** WORK REQUIRED **
Transcribe all of the records exactly, leaving every line as it is.

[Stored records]
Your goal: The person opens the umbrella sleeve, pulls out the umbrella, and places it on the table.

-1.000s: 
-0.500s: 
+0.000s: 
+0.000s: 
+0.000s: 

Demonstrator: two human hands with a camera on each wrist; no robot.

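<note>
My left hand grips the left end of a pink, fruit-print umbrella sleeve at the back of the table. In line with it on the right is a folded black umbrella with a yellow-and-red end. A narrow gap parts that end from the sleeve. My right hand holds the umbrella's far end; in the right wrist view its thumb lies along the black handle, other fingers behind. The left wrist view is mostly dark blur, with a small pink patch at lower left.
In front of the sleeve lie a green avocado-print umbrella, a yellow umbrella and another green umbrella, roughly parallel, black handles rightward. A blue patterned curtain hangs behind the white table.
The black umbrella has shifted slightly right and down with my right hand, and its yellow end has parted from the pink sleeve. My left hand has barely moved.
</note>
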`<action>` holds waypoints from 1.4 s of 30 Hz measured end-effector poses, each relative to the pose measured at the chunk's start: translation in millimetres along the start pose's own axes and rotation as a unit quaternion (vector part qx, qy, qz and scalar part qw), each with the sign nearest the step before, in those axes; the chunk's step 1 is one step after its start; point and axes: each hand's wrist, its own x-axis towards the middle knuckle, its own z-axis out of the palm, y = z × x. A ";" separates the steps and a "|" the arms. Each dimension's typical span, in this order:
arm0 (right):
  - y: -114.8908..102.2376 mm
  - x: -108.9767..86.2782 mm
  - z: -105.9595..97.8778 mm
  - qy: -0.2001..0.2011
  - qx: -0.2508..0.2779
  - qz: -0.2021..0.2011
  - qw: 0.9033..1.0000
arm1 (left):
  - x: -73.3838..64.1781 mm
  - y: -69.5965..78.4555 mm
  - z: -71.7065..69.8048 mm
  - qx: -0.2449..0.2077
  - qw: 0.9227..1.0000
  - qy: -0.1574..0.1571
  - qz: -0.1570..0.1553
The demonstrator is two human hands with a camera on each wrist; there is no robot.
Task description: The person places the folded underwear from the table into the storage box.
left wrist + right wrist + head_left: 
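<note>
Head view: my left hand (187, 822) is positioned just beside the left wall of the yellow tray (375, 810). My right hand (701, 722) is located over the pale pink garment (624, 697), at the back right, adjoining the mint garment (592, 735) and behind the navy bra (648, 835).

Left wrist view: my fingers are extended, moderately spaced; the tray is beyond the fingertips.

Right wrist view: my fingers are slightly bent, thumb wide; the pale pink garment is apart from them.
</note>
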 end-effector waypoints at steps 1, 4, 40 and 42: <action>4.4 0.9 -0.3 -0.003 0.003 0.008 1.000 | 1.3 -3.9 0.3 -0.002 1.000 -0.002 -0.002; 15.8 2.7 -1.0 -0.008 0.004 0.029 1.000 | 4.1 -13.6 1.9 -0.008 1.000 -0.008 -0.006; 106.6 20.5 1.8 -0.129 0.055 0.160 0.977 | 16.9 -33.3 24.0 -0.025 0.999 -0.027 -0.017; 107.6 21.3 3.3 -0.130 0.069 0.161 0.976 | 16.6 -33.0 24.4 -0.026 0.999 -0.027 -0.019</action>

** RESPONSE TO THE TASK **
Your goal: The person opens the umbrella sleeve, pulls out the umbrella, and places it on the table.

-1.000s: 
-0.500s: 
+0.000s: 
+0.000s: 
+0.000s: 

Demonstrator: two human hands with a camera on each wrist; no robot.

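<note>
My left hand grips the left end of a pink, fruit-print umbrella sleeve at the back of the table. In line with it on the right is a folded black umbrella with a yellow-and-red end. A narrow gap parts that end from the sleeve. My right hand holds the umbrella's far end; in the right wrist view its thumb lies along the black handle, other fingers behind. The left wrist view is mostly dark blur, with a small pink patch at lower left.
In front of the sleeve lie a green avocado-print umbrella, a yellow umbrella and another green umbrella, roughly parallel, black handles rightward. A blue patterned curtain hangs behind the white table.
The black umbrella has shifted slightly right and down with my right hand, and its yellow end has parted from the pink sleeve. My left hand has barely moved.
</note>
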`<action>` holds waypoints from 1.4 s of 30 Hz measured end-effector poses, each relative to the pose measured at the chunk's start: translation in millimetres along the start pose's own axes and rotation as a unit quaternion (vector part qx, qy, qz and scalar part qw), each with the sign nearest the step before, in those axes; the chunk's step 1 is one step after its start; point and axes: each hand's wrist, its own x-axis towards the middle knuckle, its own z-axis out of the palm, y = z × x. A ";" separates the steps and a "|" the arms. Each dimension's typical span, in this order:
arm0 (right):
  - y: -114.8908..102.2376 mm
  - x: -108.9767..86.2782 mm
  - z: -105.9595..97.8778 mm
  - qy: -0.2001..0.2011
  - qx: -0.2508..0.2779
  - qz: -0.2021..0.2011
  - qw: 0.9033..1.0000
arm1 (left):
  - x: -73.3838..64.1781 mm
  - y: -69.5965..78.4555 mm
  - z: -71.7065..69.8048 mm
  - qx: -0.2449..0.2077
  - qw: 0.9227..1.0000
  - qy: -0.1574..0.1571
  - qz: -0.1570..0.1553
The demonstrator is two human hands with a camera on each wrist; there is no robot.
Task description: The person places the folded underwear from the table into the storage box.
left wrist + right wrist + head_left: 
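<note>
Head view: my left hand (187, 822) is positioned just beside the left wall of the yellow tray (375, 810). My right hand (701, 722) is located over the pale pink garment (624, 697), at the back right, adjoining the mint garment (592, 735) and behind the navy bra (648, 835).

Left wrist view: my fingers are extended, moderately spaced; the tray is beyond the fingertips.

Right wrist view: my fingers are slightly bent, thumb wide; the pale pink garment is apart from them.
</note>
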 end-effector waypoints at steps 1, 4, 40 and 42: <action>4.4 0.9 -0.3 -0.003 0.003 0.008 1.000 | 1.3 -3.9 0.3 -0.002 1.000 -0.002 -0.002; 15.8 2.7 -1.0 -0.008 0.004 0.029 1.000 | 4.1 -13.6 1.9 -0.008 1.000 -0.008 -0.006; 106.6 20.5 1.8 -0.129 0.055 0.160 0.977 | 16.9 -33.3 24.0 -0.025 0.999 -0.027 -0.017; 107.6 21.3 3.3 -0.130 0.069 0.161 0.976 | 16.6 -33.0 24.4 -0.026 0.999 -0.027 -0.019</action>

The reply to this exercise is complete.